While Suggs was the first person Fisk spoke to about the project, she was the last of the LPGA founders to sit for an interview. But Suggs’ stories were worth the wait. Recalling her 1961 Royal Poinciana Invitational win over male golfers, including Cary Middlecoff and Sam Snead, Suggs remembered some grousing by the men in the parking lot after the tournament. In the film, Suggs recalls her response to Snead: “I don’t know what you’re bitching about, Sam. You didn’t even come in second!”

One of the film’s most powerful moments comes late in the doc when a wheelchair-bound Suggs is pushed inside an LPGA exhibition at the World Golf Hall of Fame in St. Augustine, Florida. Wiping away tears, Suggs assesses, “This is the first time I’ve ever been up there with the big boys.” She died in August at age 91.

“Louise passed away before she could see the finished film but she knew that her story would get told,” says Schrader. “We want this film to serve as a tribute to her and all of these other amazing women who have made all of our lives better by what they accomplished.”

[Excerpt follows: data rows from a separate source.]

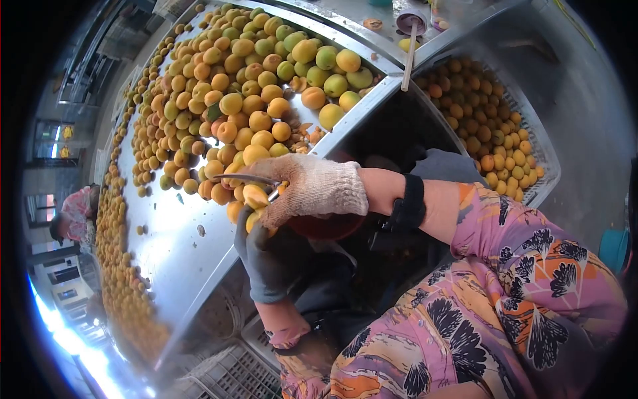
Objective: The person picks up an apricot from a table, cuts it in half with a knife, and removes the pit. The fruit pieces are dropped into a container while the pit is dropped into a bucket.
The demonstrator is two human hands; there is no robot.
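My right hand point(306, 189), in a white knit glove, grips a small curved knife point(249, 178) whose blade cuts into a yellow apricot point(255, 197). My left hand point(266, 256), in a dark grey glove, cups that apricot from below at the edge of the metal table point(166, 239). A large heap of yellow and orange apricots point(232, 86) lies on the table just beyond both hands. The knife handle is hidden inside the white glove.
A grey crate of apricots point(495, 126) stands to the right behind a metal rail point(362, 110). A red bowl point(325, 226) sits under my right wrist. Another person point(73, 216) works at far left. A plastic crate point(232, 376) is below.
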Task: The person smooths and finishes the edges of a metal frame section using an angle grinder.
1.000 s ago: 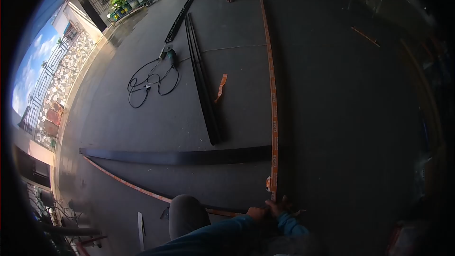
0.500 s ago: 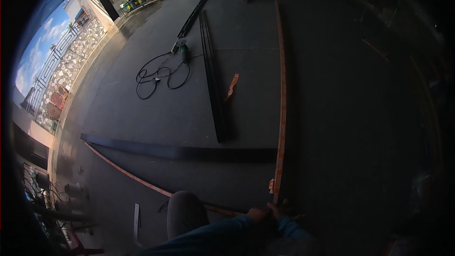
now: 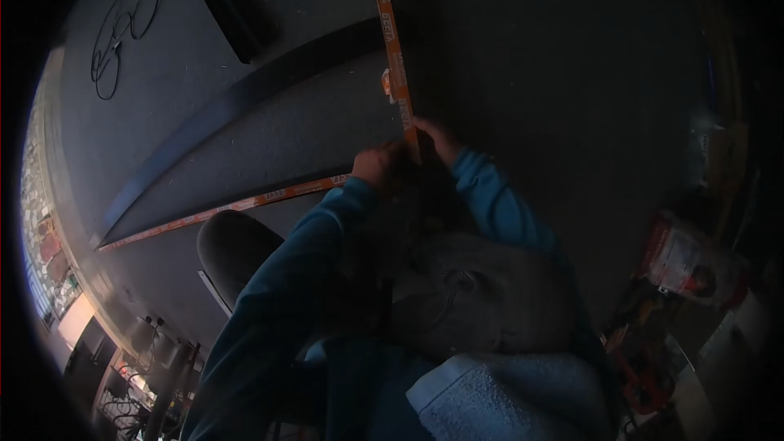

The Founders has its world premiere Monday night at 9:15 at Atlanta’s Plaza Theatre as part of the 40th annual Atlanta Film Festival. Tickets are available at the box office or at atlantafilmfestival.com. Fundraising is ongoing for The Founders to finance a print of the film for future festivals and a potential distribution deal. More information about a tax-deductible donation can be found at thefoundersfilm.com.